TASK DETAILS | Could you set down all of the data again, exactly as it stands?

Data excerpts |
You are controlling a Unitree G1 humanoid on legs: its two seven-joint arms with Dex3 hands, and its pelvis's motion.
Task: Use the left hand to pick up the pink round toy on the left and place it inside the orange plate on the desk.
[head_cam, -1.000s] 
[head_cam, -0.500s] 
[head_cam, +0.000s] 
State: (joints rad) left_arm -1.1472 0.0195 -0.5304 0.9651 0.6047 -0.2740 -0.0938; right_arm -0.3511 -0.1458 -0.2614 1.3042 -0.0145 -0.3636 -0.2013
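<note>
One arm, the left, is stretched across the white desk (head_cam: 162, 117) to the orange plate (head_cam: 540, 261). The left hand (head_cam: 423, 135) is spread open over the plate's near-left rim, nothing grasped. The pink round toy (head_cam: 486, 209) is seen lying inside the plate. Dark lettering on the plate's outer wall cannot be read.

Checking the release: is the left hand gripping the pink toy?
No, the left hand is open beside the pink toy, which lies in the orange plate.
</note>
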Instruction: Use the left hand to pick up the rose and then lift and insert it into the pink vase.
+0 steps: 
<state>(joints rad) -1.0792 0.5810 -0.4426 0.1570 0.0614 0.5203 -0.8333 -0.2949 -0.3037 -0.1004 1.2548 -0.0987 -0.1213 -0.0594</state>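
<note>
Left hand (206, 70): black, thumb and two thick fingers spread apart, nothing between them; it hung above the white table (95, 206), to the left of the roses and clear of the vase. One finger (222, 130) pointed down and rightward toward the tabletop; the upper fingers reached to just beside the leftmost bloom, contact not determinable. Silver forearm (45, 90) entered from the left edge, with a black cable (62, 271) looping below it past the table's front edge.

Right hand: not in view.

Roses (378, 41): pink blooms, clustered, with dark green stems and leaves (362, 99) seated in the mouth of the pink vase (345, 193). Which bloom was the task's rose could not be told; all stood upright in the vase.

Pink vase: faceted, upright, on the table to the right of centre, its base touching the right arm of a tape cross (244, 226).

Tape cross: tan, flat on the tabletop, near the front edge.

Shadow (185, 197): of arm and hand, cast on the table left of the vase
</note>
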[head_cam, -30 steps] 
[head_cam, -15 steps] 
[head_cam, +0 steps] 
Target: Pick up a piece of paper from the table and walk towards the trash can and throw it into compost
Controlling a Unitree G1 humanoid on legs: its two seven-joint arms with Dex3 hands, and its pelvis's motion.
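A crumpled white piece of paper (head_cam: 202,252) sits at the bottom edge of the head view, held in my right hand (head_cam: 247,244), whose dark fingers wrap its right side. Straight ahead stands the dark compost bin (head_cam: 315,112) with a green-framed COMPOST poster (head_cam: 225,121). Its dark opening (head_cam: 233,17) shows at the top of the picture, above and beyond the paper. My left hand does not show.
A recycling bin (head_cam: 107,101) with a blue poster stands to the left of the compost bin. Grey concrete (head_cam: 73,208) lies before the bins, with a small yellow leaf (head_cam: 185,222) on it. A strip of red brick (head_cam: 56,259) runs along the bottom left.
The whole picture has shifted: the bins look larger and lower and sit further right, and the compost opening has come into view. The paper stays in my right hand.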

EXERCISE ANSWER |
You are controlling a Unitree G1 humanoid on legs: its two seven-joint arms with Dex3 hands, and its pelvis's motion.
Task: Use the left hand to pick up the pink round toy on the left and place it inside the orange plate on the desk.
[head_cam, -1.000s] 
[head_cam, -0.500s] 
[head_cam, +0.000s] 
State: (joints rad) left_arm -1.1472 0.0195 -0.5304 0.9651 0.6047 -0.2740 -0.0938; right_arm -0.3511 -0.1458 -0.2614 1.3042 -0.0145 -0.3636 -0.2013
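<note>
One arm, the left, is stretched across the white desk (head_cam: 162, 117) to the orange plate (head_cam: 540, 261). The left hand (head_cam: 423, 135) is spread open over the plate's near-left rim, nothing grasped. The pink round toy (head_cam: 486, 209) is seen lying inside the plate. Dark lettering on the plate's outer wall cannot be read.

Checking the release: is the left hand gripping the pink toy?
No, the left hand is open beside the pink toy, which lies in the orange plate.
</note>
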Instruction: Use the left hand to pick up the rose and then lift and insert it into the pink vase.
+0 steps: 
<state>(joints rad) -1.0792 0.5810 -0.4426 0.1570 0.0614 0.5203 -0.8333 -0.2949 -0.3037 -0.1004 1.2548 -0.0987 -0.1213 -0.0594</state>
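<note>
Left hand (206, 70): black, thumb and two thick fingers spread apart, nothing between them; it hung above the white table (95, 206), to the left of the roses and clear of the vase. One finger (222, 130) pointed down and rightward toward the tabletop; the upper fingers reached to just beside the leftmost bloom, contact not determinable. Silver forearm (45, 90) entered from the left edge, with a black cable (62, 271) looping below it past the table's front edge.

Right hand: not in view.

Roses (378, 41): pink blooms, clustered, with dark green stems and leaves (362, 99) seated in the mouth of the pink vase (345, 193). Which bloom was the task's rose could not be told; all stood upright in the vase.

Pink vase: faceted, upright, on the table to the right of centre, its base touching the right arm of a tape cross (244, 226).

Tape cross: tan, flat on the tabletop, near the front edge.

Shadow (185, 197): of arm and hand, cast on the table left of the vase
</note>
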[head_cam, -30 steps] 
[head_cam, -15 steps] 
[head_cam, +0 steps] 
Target: Pick up a piece of paper from the table and walk towards the trash can and throw it into compost
Controlling a Unitree G1 humanoid on legs: its two seven-joint arms with Dex3 hands, and its pelvis's motion.
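A crumpled white piece of paper (head_cam: 202,252) sits at the bottom edge of the head view, held in my right hand (head_cam: 247,244), whose dark fingers wrap its right side. Straight ahead stands the dark compost bin (head_cam: 315,112) with a green-framed COMPOST poster (head_cam: 225,121). Its dark opening (head_cam: 233,17) shows at the top of the picture, above and beyond the paper. My left hand does not show.
A recycling bin (head_cam: 107,101) with a blue poster stands to the left of the compost bin. Grey concrete (head_cam: 73,208) lies before the bins, with a small yellow leaf (head_cam: 185,222) on it. A strip of red brick (head_cam: 56,259) runs along the bottom left.
The whole picture has shifted: the bins look larger and lower and sit further right, and the compost opening has come into view. The paper stays in my right hand.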

No more work is needed on this answer.